Some things I’d like you to know about data science

Things I’ve learned mostly by making mistakes

Masses of data + cutting edge machine learning + cheap compute = Profit.

Right?

It’s not that simple.

Data science isn’t a replacement for asking difficult questions and doing hard work based on the answers. In fact, it’s quite the opposite. Enabled by increasingly powerful algorithms and ever larger datasets, the breadth and depth of problems we can work on is only increasing. And that means choosing what to work on can be hard. This post is a loose collection of lessons I’ve learned about making the most of your analytical effort.

If you’re a project lead, product owner or decision maker, it’s vital to make the right choices with the information available to you. If you’re a data scientist/analyst/engineer you need to be laser-focused on furthering the goals of your organisation.
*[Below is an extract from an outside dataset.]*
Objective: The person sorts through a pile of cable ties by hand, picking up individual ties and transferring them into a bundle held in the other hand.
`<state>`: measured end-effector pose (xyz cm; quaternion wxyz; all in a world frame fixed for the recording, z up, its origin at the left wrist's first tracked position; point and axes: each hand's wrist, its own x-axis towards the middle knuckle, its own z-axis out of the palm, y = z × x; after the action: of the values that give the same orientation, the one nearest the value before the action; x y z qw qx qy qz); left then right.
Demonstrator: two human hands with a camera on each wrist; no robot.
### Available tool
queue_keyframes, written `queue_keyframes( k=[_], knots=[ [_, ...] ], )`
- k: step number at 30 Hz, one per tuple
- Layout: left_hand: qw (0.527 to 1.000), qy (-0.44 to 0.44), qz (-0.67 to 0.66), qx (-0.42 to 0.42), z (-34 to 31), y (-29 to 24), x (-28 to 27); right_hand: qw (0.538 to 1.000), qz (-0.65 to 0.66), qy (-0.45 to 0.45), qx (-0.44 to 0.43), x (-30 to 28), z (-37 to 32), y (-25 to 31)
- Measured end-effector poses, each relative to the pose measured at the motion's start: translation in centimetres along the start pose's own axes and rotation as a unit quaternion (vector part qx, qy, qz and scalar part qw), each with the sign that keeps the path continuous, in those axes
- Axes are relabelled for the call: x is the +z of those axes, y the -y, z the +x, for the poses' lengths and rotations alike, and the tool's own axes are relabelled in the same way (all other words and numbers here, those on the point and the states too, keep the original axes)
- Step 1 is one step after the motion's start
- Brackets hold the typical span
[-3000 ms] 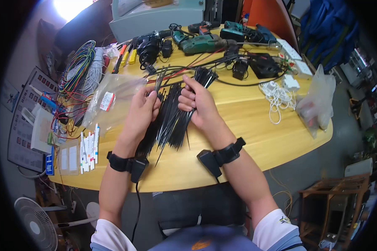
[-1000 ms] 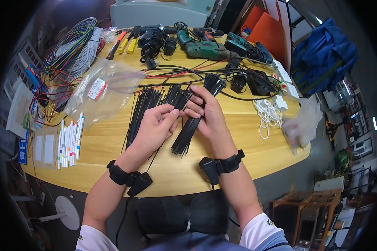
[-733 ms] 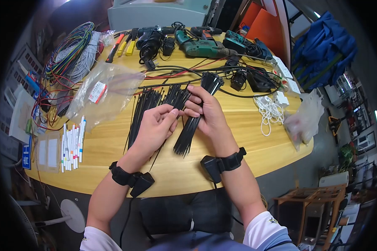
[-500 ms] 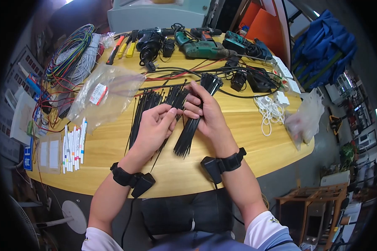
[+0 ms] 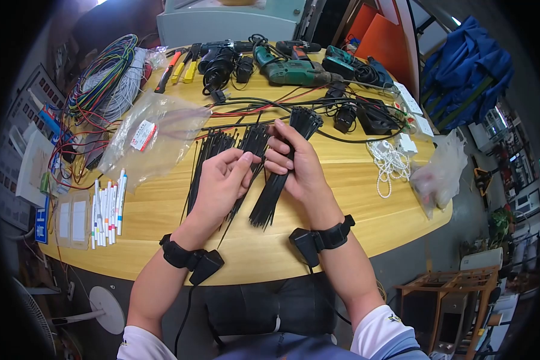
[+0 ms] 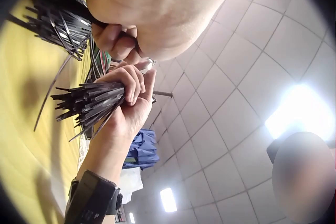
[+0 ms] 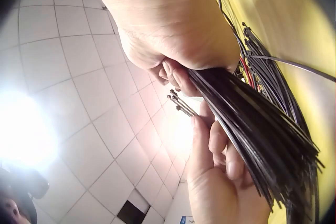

The thread that ties these together is asking the right questions.

Asking the right question

Data science is not a magic bullet. It’s more like a good recipe. I like simple recipes with room to tailor them (or more realistically, use what’s in the fridge).

Since good analysis is essentially telling an informative story, I’ve taken this recipe from a textbook on journalism. It might seem simplistic, but often the goals, processes and environment are complex, and it is easy to get each of the following things wrong in subtle ways.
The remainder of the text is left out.